Адам скомкал целлофановую обертку сэндвича и, нацелившись, бросил ее в корзинку, подвешенную к фонарному столбу в парке. Но промахнулся, ему пришлось подняться со скамейки, чтобы подобрать промасленный шарик. Едва он ступил на лужайку, как сидевшая там белка насторожилась и встала на задние лапки.
— Очень сожалею, старина, — сказал Адам, — но я не ношу в карманах орешки, а Джулии нет в городе. Нас с тобой бросили, так-то вот!
Рыжий зверек смотрел на человека, покачивая головкой, словно подтверждал каждое его слово.
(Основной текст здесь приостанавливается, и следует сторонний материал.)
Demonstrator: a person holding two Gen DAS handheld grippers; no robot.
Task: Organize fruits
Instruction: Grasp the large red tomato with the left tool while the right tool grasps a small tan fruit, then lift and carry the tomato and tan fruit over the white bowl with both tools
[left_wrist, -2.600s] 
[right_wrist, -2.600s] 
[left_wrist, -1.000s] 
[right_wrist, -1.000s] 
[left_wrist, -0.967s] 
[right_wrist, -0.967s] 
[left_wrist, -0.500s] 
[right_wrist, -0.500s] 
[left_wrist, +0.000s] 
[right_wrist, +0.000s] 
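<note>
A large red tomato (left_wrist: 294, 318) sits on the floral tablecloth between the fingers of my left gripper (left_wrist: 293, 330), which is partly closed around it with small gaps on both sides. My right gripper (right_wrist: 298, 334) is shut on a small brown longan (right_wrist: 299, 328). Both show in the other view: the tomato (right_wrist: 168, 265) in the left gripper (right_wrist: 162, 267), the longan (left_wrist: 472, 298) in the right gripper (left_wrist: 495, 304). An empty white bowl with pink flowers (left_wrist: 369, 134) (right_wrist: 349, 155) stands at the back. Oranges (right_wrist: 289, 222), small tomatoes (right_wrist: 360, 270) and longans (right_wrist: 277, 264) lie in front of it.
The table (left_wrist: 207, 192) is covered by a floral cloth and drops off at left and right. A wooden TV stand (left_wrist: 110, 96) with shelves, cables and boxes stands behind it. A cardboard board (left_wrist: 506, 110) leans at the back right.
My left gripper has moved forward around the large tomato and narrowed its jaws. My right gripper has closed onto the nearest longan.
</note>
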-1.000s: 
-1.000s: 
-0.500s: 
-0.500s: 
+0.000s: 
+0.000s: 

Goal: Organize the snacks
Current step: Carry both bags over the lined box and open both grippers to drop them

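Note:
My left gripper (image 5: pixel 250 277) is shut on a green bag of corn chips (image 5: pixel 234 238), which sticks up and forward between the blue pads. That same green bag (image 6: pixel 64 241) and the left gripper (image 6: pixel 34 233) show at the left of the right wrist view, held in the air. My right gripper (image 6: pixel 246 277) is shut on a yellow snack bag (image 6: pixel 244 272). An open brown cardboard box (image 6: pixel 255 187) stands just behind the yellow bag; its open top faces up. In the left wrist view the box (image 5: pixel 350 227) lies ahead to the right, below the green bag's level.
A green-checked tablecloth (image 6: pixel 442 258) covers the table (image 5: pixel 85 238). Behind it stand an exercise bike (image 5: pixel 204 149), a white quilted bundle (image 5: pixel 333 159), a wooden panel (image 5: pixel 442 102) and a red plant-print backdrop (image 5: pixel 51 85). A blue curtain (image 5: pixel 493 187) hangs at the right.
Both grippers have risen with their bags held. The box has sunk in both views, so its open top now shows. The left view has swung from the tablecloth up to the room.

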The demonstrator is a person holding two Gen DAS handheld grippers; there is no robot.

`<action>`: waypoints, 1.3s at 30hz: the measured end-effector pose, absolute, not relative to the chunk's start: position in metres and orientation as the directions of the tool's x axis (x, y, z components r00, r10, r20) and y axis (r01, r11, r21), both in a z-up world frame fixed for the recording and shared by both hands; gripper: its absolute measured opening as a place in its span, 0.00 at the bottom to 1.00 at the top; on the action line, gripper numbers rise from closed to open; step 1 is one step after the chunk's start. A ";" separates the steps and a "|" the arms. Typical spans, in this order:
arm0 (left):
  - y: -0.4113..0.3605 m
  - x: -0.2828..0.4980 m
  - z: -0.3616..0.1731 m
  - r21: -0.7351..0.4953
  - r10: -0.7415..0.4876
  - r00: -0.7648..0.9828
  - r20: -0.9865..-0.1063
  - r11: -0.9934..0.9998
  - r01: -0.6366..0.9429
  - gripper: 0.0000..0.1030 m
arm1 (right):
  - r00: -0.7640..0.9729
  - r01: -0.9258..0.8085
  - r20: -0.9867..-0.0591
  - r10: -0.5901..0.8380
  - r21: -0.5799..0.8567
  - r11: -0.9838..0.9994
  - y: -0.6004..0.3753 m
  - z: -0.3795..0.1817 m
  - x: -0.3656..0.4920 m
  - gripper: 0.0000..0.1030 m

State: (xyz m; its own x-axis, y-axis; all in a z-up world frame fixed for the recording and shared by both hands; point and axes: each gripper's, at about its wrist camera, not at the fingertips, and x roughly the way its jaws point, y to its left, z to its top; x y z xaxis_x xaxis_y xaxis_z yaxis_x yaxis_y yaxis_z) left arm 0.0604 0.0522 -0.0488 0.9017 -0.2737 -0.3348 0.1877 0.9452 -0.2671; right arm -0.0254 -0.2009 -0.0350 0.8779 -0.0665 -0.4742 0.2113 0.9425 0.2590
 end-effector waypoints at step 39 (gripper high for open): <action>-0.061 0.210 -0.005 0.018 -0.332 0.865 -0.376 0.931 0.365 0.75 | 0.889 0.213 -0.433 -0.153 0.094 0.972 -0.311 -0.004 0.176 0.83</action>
— Не думаю, что белки любят мясные изделия, — продолжал Адам, отщипнув кусочек ветчины, торчавший из сэндвича, и бросив его грызуну.
Но белка не польстилась на угощение и поскакала вверх по дереву. Женщина, бежавшая трусцой по дорожке, остановилась рядом с Адамом:
— Вы разговариваете с белками? Я тоже обожаю смотреть, как они подбегают и вертят головками во все стороны.
— Да, знаю, женщины находят их прелестными, а ведь это всего-навсего близкие родственники крыс, — мрачно ответил Адам.
Он швырнул сэндвич в корзинку, сунул руки в карманы и удалился.
В дверь постучали. Джулия схватила банную рукавицу, торопливо стерла маску с лица и, выйдя из ванны, накинула халат. Пройдя через комнату, она открыла дверь коридорному и попросила его поставить поднос на кровать. Затем нашла в сумке банкноту, сунула ее в подписанный счет и вручила молодому человеку. Как только он вышел, она уютно устроилась в постели и принялась за хлопья, попутно щелкая кнопками на пульте телевизора в поисках программы, где бы не говорили по-немецки.
Три испанских канала, один швейцарский, за ними два французских. Джулии не хотелось смотреть ни Си-эн-эн, где показывали слишком жестокие кадры войны, ни биржевые новости на канале «Блумберг»[12] (и вовсе неинтересные, в цифрах она была полным профаном), ни какую-то телеигру на РАИ (ведущая, на вкус Джулии, выглядела чересчур вульгарно), и она пошла по второму кругу.
Кортеж в сопровождении двух мотополицейских приближался к зданию. Кнапп встал на цыпочки, чтобы лучше видеть. Его сосед попытался пролезть вперед, но Кнапп призвал коллегу к порядку, оттолкнув его локтем: нечего опаздывать. Черный лимузин остановился прямо перед ним. Телохранитель открыл дверцу, и из машины вышел министр, которого тут же обступили фото- и телерепортеры. Кнапп в сопровождении директора выставки сделал шаг вперед, поклонился, приветствуя важного чиновника, и торжественно повел его по красной дорожке.